Оставались считанные часы до приезда всадников. Она это знала, потому не боялась. Нужно просто эти считанные часы пережить. Придет защита, а вместе с ней и покой.

Этот черный мужчина совсем не случайно оказался именно здесь. Он прошел долгий путь через Ануши. И только самому Дьяволу известно, как он это сделал. Но он искал именно их, ее послушниц. И насилие хотел совершить не под действием взбунтовавшейся плоти. Отнюдь. Ему это было необходимо сделать по какой-то другой причине…

Однако в душе настоятельницы родилось противоречащее всему произошедшему чувство благодарности к этому черному мужчине. Совершенный им поступок отбросил прочь необходимость в планируемых ею грязных действиях. Он заменил ее. Да, не выйди она на улицу вовремя, ведомая непонятной силой, весь восемнадцатилетний план ее покровителя мог бы попасть под удар.

Кстати, про удар. Она ударила его по голове ломом, небрежно оставленным садовником у двери. Или тоже провиденье?

– Всем продолжать молитву, – приказала она высыпавшим в коридор монахиням. – Послушнице Семь сделалось нехорошо, вот и вышла на улицу… Сейчас все в порядке… Но необходимо прочитать три раза молитву от злых сил…

Все разошлись по своим кельям.

– Пойдем ко мне, дитя, переоденешься, – почти шепотом произнесла настоятельница Семь.

И когда дверь кельи плотно закрылась, настоятельница, внимательно вслушиваясь в монотонное песнопение, проговорила:

– Ты должна мне все рассказать… Без утайки. Считай, что это исповедь.
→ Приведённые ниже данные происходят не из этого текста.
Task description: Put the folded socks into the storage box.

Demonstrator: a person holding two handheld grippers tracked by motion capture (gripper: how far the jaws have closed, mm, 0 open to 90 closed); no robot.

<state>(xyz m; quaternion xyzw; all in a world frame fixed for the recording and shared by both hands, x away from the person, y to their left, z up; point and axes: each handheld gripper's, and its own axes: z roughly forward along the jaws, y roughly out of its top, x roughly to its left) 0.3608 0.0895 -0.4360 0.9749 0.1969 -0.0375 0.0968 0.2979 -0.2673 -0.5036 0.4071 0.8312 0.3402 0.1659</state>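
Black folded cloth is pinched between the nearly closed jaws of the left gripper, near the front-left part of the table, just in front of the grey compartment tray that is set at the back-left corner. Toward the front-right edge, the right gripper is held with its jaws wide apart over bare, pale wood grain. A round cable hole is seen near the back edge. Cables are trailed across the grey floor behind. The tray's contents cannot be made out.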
– Я постараюсь, – отозвалась послушница, нервно всхлипнув.

Переодевшись, она встала на колени перед образами и, широко перекрестившись, поведала матушке о том, как сковало ей горло во время молитвы и о том, как неведомая сила потянула ее на улицу. Рассказала о том, как поначалу совсем не испугалась, а потом все ее тело сковало бессилием. И даже язык не поворачивался, чтобы позвать на помощь. А потом черный мужчина порвал на ней одежду…

– Что ты почувствовала? – вспыхнула настоятельница, чем очень перепугала девушку. – Правду говори. Не осужу… Мне надо знать… – последние слова матушка произнесла на грани отчаяния.

– Мне было страшно… и приятно… от… его ладони, накрывшей мою грудь… – девушка заикалась и заливалась пунцовой краской, но говорила правду. Она никогда не лгала ни себе, ни матушке. – А потом он… снял штаны… и я снова испугалась… сильно… и даже показалось на секунду, будто совсем не удержалась… так мокро сделалось между ног… показалось, наверное, со страху…

Матушка закрыла лицо руками, чтобы втайне улыбнуться. Черный мужчина, казалось, посланный самим Дьяволом, исполнял волю Всевышнего? Помогал ей? Спасал ее от греха? Это не укладывалось в ее голове. Но было правдой.

– А теперь читай молитву, дитя… читай…

Совершенно обессилев, матушка откинулась на кровати, одними губами шепча слова благодарности.